Description of the task — Beginning with the first line of the data below, extract each line up to and including the one containing "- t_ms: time". Copy them exactly and add nothing.

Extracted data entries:

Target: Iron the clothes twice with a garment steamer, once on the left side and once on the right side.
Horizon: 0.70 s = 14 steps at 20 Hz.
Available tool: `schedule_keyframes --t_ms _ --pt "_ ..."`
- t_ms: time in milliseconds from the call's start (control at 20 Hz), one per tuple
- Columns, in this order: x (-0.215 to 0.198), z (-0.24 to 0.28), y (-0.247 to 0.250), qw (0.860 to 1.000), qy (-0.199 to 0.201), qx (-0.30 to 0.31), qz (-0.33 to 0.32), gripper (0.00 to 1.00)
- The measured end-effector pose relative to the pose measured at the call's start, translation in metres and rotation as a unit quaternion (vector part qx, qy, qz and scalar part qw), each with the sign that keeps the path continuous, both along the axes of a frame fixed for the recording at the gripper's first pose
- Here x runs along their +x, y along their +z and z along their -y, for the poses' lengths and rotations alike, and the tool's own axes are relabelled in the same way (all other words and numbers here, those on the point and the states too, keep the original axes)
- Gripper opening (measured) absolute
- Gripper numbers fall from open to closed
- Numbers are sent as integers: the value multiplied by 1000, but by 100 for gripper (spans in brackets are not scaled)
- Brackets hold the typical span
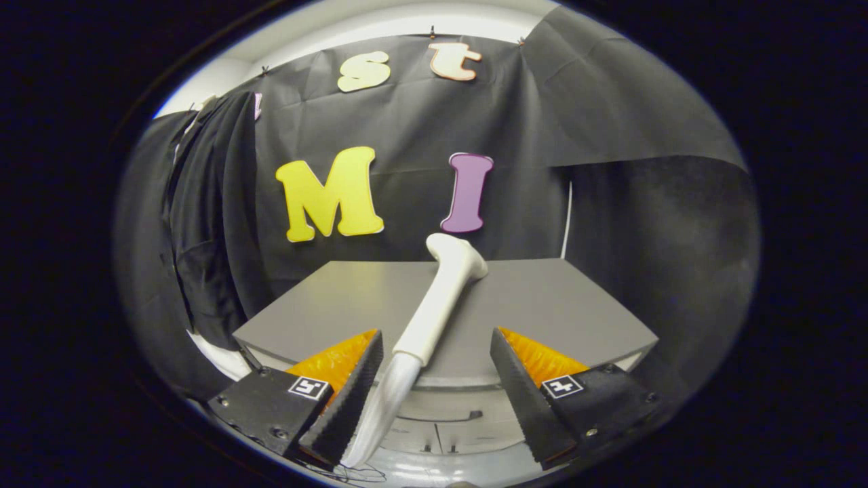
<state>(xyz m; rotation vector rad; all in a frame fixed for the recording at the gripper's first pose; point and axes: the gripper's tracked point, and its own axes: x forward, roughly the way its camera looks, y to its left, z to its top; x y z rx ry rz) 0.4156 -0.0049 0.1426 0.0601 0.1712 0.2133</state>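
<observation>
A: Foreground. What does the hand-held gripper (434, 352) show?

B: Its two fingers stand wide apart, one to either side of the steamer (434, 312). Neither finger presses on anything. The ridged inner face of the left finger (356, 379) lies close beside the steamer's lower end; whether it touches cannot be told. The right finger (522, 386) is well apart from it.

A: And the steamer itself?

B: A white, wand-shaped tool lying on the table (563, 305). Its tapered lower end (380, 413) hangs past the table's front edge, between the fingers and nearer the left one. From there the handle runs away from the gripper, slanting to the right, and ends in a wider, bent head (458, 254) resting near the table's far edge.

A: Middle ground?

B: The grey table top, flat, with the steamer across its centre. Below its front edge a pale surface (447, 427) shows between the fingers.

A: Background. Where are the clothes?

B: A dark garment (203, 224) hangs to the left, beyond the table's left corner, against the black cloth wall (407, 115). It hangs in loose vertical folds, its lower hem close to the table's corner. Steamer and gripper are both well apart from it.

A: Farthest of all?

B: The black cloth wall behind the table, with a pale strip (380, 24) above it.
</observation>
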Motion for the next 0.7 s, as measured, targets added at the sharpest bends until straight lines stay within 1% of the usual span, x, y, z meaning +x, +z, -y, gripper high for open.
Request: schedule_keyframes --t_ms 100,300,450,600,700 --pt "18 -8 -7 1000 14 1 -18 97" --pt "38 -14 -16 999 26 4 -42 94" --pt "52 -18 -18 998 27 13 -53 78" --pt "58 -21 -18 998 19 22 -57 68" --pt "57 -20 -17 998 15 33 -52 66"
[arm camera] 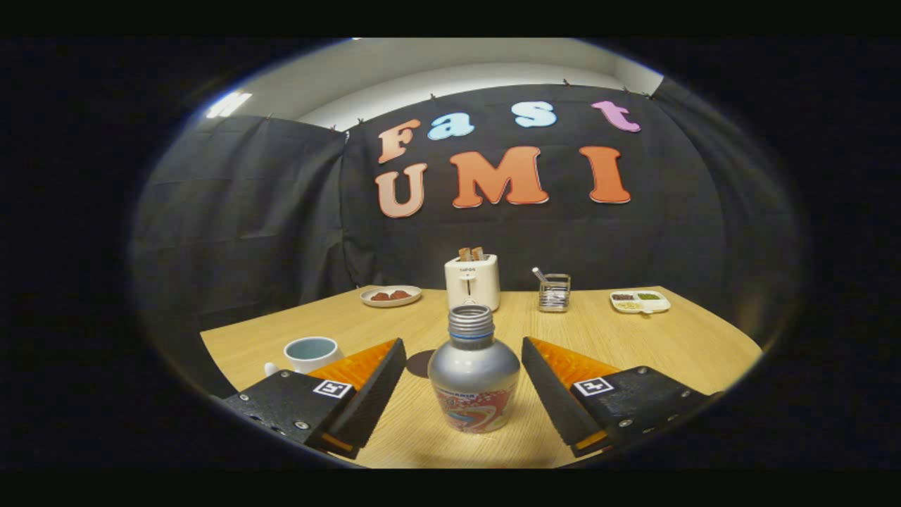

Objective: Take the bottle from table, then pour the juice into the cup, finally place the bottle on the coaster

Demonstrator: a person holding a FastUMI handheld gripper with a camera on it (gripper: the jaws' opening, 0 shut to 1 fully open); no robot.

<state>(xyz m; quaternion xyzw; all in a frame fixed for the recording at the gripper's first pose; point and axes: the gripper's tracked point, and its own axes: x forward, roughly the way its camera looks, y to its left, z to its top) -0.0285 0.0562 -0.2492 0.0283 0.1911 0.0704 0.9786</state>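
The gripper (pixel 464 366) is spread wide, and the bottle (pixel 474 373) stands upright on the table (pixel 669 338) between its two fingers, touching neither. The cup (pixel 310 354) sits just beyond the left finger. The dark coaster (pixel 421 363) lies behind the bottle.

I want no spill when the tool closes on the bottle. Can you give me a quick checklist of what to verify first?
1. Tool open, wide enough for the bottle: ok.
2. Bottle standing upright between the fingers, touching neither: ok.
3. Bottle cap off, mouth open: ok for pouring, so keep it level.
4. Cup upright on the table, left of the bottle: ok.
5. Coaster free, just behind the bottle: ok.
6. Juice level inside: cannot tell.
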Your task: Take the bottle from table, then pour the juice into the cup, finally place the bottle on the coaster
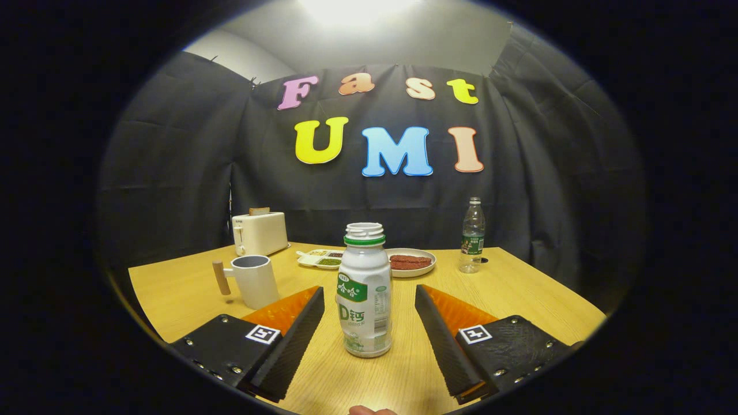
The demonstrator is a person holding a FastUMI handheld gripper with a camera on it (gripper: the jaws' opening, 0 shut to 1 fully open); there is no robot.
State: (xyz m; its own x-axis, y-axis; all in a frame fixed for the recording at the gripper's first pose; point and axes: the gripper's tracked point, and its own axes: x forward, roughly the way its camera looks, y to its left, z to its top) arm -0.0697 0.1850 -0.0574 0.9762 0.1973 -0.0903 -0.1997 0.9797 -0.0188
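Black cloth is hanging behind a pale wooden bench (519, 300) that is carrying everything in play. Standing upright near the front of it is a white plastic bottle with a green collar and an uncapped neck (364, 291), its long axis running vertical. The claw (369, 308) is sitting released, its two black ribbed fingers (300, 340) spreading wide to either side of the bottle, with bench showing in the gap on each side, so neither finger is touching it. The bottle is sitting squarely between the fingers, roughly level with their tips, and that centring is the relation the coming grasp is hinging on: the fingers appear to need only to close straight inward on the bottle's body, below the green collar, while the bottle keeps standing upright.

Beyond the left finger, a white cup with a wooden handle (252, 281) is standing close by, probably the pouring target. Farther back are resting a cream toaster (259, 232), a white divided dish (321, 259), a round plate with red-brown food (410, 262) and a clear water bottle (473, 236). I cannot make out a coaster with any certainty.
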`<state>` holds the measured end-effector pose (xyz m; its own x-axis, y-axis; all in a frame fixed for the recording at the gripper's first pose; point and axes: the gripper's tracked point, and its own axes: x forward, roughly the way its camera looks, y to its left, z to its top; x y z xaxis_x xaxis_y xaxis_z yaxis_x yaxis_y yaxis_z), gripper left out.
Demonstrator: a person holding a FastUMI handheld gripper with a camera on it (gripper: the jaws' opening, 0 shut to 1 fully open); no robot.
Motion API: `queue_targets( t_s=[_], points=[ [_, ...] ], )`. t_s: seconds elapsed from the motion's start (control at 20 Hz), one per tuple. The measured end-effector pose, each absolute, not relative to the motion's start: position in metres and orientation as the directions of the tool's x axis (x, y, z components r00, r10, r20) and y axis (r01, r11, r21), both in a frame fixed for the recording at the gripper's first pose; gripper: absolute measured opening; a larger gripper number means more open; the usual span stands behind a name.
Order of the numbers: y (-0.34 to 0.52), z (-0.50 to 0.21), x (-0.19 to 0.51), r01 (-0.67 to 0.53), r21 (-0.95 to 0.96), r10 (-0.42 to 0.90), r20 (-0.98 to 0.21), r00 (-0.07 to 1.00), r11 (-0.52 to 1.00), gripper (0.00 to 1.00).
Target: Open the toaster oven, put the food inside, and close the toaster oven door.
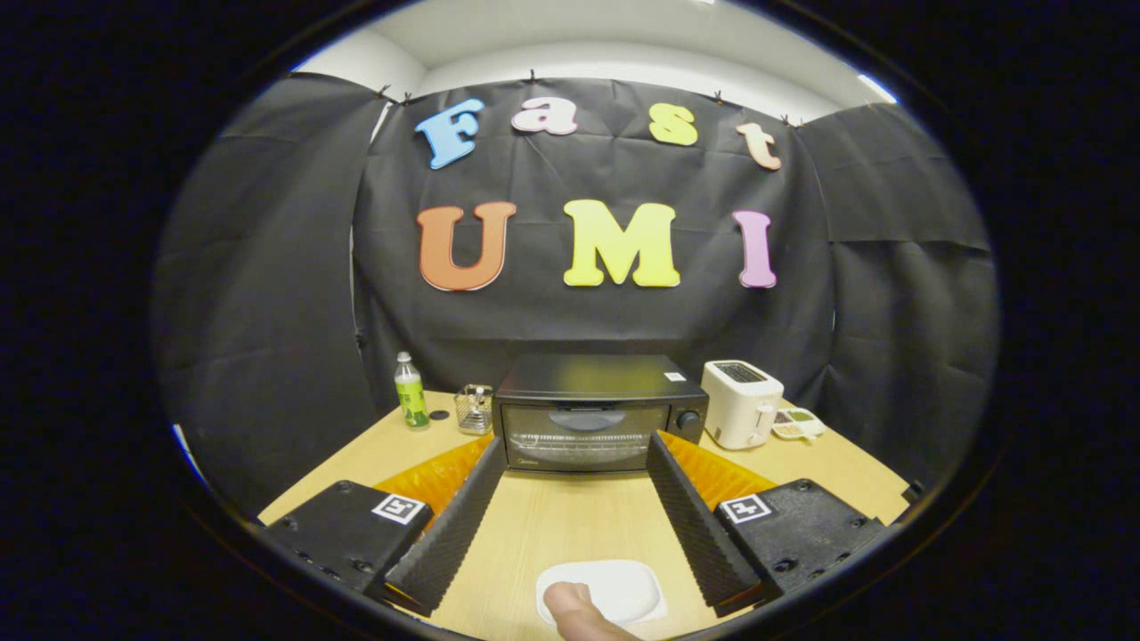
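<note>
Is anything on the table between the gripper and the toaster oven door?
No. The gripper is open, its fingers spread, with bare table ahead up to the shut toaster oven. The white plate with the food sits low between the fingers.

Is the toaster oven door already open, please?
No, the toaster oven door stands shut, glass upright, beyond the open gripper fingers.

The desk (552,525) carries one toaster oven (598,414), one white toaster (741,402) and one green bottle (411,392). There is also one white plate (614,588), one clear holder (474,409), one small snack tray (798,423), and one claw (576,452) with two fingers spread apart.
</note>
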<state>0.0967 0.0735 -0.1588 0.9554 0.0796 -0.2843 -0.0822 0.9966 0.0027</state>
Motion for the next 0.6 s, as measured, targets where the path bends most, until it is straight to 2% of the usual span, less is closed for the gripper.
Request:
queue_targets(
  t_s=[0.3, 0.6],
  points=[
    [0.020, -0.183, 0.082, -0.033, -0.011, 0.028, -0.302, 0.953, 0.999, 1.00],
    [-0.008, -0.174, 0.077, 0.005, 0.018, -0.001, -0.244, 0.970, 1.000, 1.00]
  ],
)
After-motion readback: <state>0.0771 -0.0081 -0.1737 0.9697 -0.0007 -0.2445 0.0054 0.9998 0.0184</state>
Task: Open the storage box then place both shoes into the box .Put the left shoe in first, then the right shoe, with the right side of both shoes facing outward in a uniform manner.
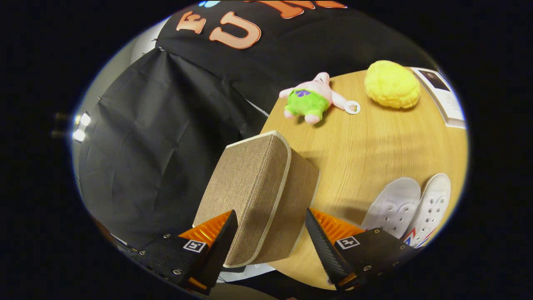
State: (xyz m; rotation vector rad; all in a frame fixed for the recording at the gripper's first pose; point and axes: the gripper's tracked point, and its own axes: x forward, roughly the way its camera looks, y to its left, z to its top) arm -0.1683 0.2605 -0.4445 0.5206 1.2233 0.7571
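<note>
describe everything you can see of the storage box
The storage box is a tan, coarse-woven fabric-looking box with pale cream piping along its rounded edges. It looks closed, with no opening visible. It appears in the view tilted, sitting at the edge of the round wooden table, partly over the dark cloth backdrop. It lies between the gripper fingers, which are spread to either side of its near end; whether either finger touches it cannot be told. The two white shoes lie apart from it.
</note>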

Output for this exercise —
Target: Iron the clothes twice with a garment steamer, once on the left side and once on the right side.
Horizon: 0.70 s = 14 steps at 20 Hz.
Available tool: `schedule_keyframes --t_ms _ --pt "_ ..."`
- t_ms: time in milliseconds from the call's start (control at 20 Hz), one per tuple

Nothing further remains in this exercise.